La comunicazione del rischio nei siti inquinanti

"Quando si affronta il tema ambiente e salute la complessità diventa strutturale e non è da sola in gioco la dimensione scientifica, ma il fatto che essa sia immersa nelle decisioni e sia calata nella dinamica sociale e politica" scrive Liliana Cori, comunicatrice dell'Istituto di fisiologia clinica del Cnr, nel capitolo che il libro dedica alle riflessioni sul coinvolgimento dei cittadini e sulla partecipazione pubblica. "Ci siamo sentiti in dovere come ricercatori di alzare il livello di conoscenza della comunità e abbiamo presentato il lavoro in diverse occasioni di incontro pubblico, man mano che avevamo i risultati. Inoltre abbiamo portato avanti attività molto articolate e approfondite con il mondo delle scuole", aggiunge Cori. 

"Per portare avanti la sostenibilità serve un coinvolgimento costante delle persone che vivono sul territorio. E' importante che agiscano in prima persona e controllino quello che succede. Mi fa piacere ricordare che ad Augusta c'è una sensibilità ambientale particolare ed è stato realizzato un progetto pilota di  monitoraggio di cattivi odori attraverso una app: i cittadini possono partecipare a questa iniziativa e, dopo un certo numero di segnalazioni, l’agenzia per l’Ambiente va a controllare il tipo di emissioni odorigene per capire se ci sono dei pericoli".

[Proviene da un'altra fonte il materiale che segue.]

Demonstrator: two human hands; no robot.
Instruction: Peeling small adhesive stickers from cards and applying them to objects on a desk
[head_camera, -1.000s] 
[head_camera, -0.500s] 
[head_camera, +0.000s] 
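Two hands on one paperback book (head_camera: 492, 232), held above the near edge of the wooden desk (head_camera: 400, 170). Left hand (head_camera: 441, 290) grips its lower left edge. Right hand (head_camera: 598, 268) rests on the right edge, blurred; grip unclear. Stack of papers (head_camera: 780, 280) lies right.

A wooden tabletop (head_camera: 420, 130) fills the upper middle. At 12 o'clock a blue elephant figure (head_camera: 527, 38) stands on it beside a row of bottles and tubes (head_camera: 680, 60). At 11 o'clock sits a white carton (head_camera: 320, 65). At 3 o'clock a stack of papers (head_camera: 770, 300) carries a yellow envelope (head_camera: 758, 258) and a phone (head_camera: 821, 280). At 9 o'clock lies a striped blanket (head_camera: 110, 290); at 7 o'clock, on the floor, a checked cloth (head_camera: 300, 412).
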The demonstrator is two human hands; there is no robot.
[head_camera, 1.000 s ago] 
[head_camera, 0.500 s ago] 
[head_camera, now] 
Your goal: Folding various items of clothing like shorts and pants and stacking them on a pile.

Un cambio di passo da realizzare 

"Rispetto al passato - conclude l'epidemiologo Fabrizio Bianchi - ci sono più informazioni, evidenze scientifiche e consapevolezza: tutto questo deve essere raccolto. Sappiamo molto di più non solo del danno che si continua a fare se queste operazioni di rigenerazione non vengono effettuate ma anche del beneficio che si può ottenere se si fanno le bonifiche nel modo corretto e una parte del mondo imprenditoriale deve investire in questa direzione".